> **Requirement**:
Where a picture appears, leave it out, and transcribe all the lines below exactly.

(Data)

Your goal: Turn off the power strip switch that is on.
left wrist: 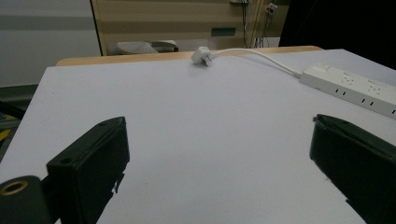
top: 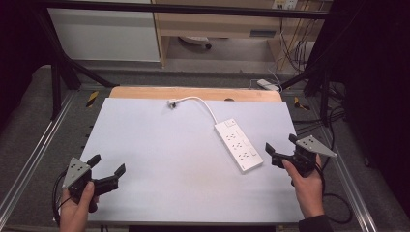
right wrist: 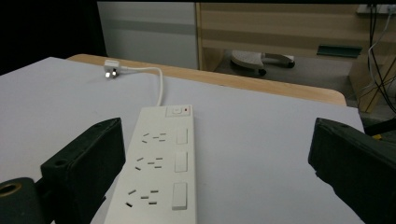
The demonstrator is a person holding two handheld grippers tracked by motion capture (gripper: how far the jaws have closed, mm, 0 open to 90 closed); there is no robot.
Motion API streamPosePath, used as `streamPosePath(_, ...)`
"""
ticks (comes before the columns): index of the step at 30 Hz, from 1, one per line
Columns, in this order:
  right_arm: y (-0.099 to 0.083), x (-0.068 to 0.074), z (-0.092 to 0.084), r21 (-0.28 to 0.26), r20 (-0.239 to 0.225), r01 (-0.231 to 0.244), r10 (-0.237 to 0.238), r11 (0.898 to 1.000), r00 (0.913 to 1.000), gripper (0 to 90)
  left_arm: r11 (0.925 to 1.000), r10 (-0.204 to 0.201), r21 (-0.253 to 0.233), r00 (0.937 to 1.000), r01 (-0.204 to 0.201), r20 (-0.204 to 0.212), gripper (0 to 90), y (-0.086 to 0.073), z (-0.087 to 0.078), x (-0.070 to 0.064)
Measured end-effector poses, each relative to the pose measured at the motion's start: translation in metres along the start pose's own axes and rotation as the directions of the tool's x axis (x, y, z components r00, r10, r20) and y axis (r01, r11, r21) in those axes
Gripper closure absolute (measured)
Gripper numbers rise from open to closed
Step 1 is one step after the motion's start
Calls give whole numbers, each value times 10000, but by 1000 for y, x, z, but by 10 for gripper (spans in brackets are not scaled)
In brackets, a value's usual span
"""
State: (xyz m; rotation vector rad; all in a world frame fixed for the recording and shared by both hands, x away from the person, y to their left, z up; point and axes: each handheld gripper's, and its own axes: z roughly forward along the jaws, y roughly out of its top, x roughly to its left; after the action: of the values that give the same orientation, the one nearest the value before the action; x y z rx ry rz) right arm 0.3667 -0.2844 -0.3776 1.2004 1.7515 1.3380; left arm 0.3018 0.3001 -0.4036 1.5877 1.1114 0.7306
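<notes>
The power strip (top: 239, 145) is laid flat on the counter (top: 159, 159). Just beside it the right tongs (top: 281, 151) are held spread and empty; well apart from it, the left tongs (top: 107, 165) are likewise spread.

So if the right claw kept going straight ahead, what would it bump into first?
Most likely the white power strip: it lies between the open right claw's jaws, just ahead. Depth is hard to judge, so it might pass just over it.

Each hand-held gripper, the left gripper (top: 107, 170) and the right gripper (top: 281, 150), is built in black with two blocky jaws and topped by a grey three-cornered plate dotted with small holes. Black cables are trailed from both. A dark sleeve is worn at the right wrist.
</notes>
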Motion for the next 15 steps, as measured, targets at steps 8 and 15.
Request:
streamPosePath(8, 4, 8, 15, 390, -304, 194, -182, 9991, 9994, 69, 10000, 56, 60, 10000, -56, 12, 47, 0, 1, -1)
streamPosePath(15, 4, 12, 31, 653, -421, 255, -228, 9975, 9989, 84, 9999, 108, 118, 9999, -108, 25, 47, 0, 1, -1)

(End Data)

> **Task response**:
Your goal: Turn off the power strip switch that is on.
left wrist: 
top: 
right wrist: 
The demonstrator is a person holding two handheld grippers tracked by motion capture (gripper: how far the jaws have closed, mm, 0 open to 90 closed); there is no robot.
Motion API streamPosePath, used as `streamPosePath(_, ...)`
"""
ticks (comes before the columns): index of the step at 30 Hz, from 1, one per line
Columns, in this order:
  right_arm: y (-0.099 to 0.083), x (-0.068 to 0.074), z (-0.092 to 0.084), r21 (-0.28 to 0.26), r20 (-0.239 to 0.225), r01 (-0.231 to 0.244), r10 (-0.237 to 0.238), r11 (0.898 to 1.000), r00 (0.913 to 1.000), gripper (0 to 90)
  left_arm: r11 (0.925 to 1.000), r10 (-0.204 to 0.201), r21 (-0.253 to 0.233), r00 (0.937 to 1.000), r01 (-0.204 to 0.201), r20 (-0.204 to 0.212), gripper (0 to 90), y (-0.086 to 0.073), z (-0.087 to 0.078), x (-0.070 to 0.064)
Measured end-effector poses, each relative to the pose measured at the motion's start: translation in metres along the start pose's own axes and rotation as the directions of the tool's x axis (x, y, z components r00, r10, r20) and y axis (r01, r11, r21) in those axes
Gripper closure absolute (measured)
Gripper numbers rise from open to closed
Step 1 is one step after the motion's start
Calls give whole numbers, each value times 10000, but by 1000 for y, x, z, but by 10 for gripper (spans in brackets are not scaled)
In brackets, a value's usual span
"""
State: (xyz m; rotation vector rad; all in a world frame fixed for the recording and shared by both hands, x away from the person, y to their left, z up; point and axes: each handheld gripper's, and its own axes: z roughly forward along the jaws, y roughly out of its top, x roughly to its left; after the action: of the values that give the same orientation, the one nearest the value before the action; x y z rx ry rz) right arm 0.3667 -0.2844 -0.3776 1.2004 1.7515 1.3380; left arm 0.3018 0.3001 -0.4036 1.5877 1.1114 0.7306
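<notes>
The power strip (top: 239, 145) is laid flat on the counter (top: 159, 159). Just beside it the right tongs (top: 281, 151) are held spread and empty; well apart from it, the left tongs (top: 107, 165) are likewise spread.

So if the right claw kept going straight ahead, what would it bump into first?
Most likely the white power strip: it lies between the open right claw's jaws, just ahead. Depth is hard to judge, so it might pass just over it.

Each hand-held gripper, the left gripper (top: 107, 170) and the right gripper (top: 281, 150), is built in black with two blocky jaws and topped by a grey three-cornered plate dotted with small holes. Black cables are trailed from both. A dark sleeve is worn at the right wrist.
</notes>
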Motion for the next 15 steps, as measured, targets at steps 8 and 15.
Request:
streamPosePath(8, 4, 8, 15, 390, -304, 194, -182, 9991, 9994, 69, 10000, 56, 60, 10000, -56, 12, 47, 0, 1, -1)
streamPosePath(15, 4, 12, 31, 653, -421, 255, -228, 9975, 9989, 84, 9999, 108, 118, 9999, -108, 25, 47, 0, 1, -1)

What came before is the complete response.